### Available data
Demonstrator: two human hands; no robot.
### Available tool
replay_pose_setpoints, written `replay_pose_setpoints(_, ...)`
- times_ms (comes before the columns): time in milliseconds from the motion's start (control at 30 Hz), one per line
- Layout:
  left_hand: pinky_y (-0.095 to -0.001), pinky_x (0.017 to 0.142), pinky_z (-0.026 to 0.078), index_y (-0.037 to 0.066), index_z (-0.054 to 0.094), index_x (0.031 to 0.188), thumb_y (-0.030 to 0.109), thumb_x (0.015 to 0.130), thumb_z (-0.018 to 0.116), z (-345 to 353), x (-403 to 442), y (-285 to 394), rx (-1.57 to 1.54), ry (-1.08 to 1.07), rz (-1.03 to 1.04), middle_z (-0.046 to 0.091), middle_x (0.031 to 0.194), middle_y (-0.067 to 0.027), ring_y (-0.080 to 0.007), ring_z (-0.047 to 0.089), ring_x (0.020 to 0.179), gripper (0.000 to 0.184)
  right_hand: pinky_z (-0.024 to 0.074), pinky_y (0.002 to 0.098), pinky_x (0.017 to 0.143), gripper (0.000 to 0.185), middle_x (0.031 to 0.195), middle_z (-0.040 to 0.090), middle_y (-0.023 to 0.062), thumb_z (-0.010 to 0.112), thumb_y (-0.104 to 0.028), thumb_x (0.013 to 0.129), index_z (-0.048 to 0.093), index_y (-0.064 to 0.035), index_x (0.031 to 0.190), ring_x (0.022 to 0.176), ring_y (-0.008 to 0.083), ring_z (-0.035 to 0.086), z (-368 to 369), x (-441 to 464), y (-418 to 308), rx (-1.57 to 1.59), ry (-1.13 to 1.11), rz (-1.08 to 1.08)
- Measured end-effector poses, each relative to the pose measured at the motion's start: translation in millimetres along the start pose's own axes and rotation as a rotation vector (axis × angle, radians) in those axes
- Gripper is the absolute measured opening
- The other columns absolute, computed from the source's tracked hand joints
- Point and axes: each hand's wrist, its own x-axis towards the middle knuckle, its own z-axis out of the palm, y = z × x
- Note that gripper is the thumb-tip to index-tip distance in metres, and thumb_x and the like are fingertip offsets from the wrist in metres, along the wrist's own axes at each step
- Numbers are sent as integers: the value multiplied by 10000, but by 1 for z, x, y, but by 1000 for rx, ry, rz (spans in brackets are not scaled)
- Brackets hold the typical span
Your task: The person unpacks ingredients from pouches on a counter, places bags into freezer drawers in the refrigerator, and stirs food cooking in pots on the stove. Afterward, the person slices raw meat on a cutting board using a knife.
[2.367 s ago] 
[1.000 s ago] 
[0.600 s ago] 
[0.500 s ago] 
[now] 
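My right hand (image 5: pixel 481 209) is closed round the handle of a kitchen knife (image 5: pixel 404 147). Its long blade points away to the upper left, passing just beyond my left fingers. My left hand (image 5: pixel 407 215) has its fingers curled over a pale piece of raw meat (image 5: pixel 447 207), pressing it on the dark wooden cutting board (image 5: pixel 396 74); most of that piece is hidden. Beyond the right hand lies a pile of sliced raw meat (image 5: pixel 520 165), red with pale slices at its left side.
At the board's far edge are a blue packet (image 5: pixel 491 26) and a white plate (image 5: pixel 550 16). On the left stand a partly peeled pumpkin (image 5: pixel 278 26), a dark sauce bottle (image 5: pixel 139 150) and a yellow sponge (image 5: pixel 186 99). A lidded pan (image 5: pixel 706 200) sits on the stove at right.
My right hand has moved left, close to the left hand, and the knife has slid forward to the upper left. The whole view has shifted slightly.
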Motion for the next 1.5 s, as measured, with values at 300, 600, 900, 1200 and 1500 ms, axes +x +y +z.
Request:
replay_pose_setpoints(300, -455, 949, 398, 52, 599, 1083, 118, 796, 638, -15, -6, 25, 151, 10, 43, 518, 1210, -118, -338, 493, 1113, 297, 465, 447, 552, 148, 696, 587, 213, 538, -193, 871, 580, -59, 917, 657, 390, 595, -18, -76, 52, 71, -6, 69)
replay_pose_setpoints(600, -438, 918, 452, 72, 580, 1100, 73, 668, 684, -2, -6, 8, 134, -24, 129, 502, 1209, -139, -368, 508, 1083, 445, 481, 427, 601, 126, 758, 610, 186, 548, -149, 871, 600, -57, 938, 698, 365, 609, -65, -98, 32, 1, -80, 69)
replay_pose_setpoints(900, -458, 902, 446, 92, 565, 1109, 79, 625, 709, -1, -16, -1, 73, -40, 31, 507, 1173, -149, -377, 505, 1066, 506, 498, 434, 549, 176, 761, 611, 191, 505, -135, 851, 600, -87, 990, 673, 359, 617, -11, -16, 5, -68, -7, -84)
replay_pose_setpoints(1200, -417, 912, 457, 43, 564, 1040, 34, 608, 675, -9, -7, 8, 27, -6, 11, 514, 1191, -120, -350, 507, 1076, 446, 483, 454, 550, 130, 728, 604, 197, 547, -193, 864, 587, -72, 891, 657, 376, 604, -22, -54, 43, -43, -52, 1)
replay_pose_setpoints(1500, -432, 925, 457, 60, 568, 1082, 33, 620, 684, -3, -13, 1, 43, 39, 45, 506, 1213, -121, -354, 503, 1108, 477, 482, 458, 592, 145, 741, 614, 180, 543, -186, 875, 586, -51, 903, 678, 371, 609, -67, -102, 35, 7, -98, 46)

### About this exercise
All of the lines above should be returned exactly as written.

### Response to the exercise
Demonstrator: two human hands; no robot.
### Available tool
replay_pose_setpoints, written `replay_pose_setpoints(_, ...)`
- times_ms (comes before the columns): time in milliseconds from the motion's start (control at 30 Hz), one per line
- Layout:
  left_hand: pinky_y (-0.095 to -0.001), pinky_x (0.017 to 0.142), pinky_z (-0.026 to 0.078), index_y (-0.037 to 0.066), index_z (-0.054 to 0.094), index_x (0.031 to 0.188), thumb_y (-0.030 to 0.109), thumb_x (0.015 to 0.130), thumb_z (-0.018 to 0.116), z (-345 to 353), x (-403 to 442), y (-285 to 394), rx (-1.57 to 1.54), ry (-1.08 to 1.07), rz (-1.03 to 1.04), middle_z (-0.046 to 0.091), middle_x (0.031 to 0.194), middle_y (-0.067 to 0.027), ring_y (-0.080 to 0.007), ring_z (-0.047 to 0.089), ring_x (0.020 to 0.179), gripper (0.000 to 0.184)
  right_hand: pinky_z (-0.024 to 0.074), pinky_y (0.002 to 0.098), pinky_x (0.017 to 0.143), gripper (0.000 to 0.185), middle_x (0.031 to 0.195), middle_z (-0.040 to 0.090), middle_y (-0.023 to 0.062), thumb_z (-0.010 to 0.112), thumb_y (-0.104 to 0.028), thumb_x (0.013 to 0.129), index_z (-0.048 to 0.093), index_y (-0.064 to 0.035), index_x (0.031 to 0.190), ring_x (0.022 to 0.176), ring_y (-0.008 to 0.083), ring_z (-0.035 to 0.086), z (-368 to 369), x (-441 to 464), y (-418 to 308), rx (-1.57 to 1.59), ry (-1.13 to 1.11), rz (-1.08 to 1.08)
- Measured end-effector poses, each relative to the pose measured at the motion's start: translation in millimetres along the start pose's own axes and rotation as a rotation vector (axis × angle, radians) in those axes
- Gripper is the absolute measured opening
- The other columns absolute, computed from the source's tracked hand joints
- Point and axes: each hand's wrist, its own x-axis towards the middle knuckle, its own z-axis out of the palm, y = z × x
- Note that gripper is the thumb-tip to index-tip distance in metres, and thumb_x and the like are fingertip offsets from the wrist in metres, along the wrist's own axes at each step
- Numbers are sent as integers: the value multiplied by 10000, but by 1 for z, x, y, but by 1000 for rx, ry, rz (spans in brackets are not scaled)
- Brackets hold the typical span
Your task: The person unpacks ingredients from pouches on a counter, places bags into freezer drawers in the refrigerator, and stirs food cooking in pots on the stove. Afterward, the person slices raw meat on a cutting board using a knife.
[2.367 s ago] 
[1.000 s ago] 
[0.600 s ago] 
[0.500 s ago] 
[now] 
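My right hand (image 5: pixel 481 209) is closed round the handle of a kitchen knife (image 5: pixel 404 147). Its long blade points away to the upper left, passing just beyond my left fingers. My left hand (image 5: pixel 407 215) has its fingers curled over a pale piece of raw meat (image 5: pixel 447 207), pressing it on the dark wooden cutting board (image 5: pixel 396 74); most of that piece is hidden. Beyond the right hand lies a pile of sliced raw meat (image 5: pixel 520 165), red with pale slices at its left side.
At the board's far edge are a blue packet (image 5: pixel 491 26) and a white plate (image 5: pixel 550 16). On the left stand a partly peeled pumpkin (image 5: pixel 278 26), a dark sauce bottle (image 5: pixel 139 150) and a yellow sponge (image 5: pixel 186 99). A lidded pan (image 5: pixel 706 200) sits on the stove at right.
My right hand has moved left, close to the left hand, and the knife has slid forward to the upper left. The whole view has shifted slightly.
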Motion for the next 1.5 s, as measured, with values at 300, 600, 900, 1200 and 1500 ms, axes +x +y +z.
Request:
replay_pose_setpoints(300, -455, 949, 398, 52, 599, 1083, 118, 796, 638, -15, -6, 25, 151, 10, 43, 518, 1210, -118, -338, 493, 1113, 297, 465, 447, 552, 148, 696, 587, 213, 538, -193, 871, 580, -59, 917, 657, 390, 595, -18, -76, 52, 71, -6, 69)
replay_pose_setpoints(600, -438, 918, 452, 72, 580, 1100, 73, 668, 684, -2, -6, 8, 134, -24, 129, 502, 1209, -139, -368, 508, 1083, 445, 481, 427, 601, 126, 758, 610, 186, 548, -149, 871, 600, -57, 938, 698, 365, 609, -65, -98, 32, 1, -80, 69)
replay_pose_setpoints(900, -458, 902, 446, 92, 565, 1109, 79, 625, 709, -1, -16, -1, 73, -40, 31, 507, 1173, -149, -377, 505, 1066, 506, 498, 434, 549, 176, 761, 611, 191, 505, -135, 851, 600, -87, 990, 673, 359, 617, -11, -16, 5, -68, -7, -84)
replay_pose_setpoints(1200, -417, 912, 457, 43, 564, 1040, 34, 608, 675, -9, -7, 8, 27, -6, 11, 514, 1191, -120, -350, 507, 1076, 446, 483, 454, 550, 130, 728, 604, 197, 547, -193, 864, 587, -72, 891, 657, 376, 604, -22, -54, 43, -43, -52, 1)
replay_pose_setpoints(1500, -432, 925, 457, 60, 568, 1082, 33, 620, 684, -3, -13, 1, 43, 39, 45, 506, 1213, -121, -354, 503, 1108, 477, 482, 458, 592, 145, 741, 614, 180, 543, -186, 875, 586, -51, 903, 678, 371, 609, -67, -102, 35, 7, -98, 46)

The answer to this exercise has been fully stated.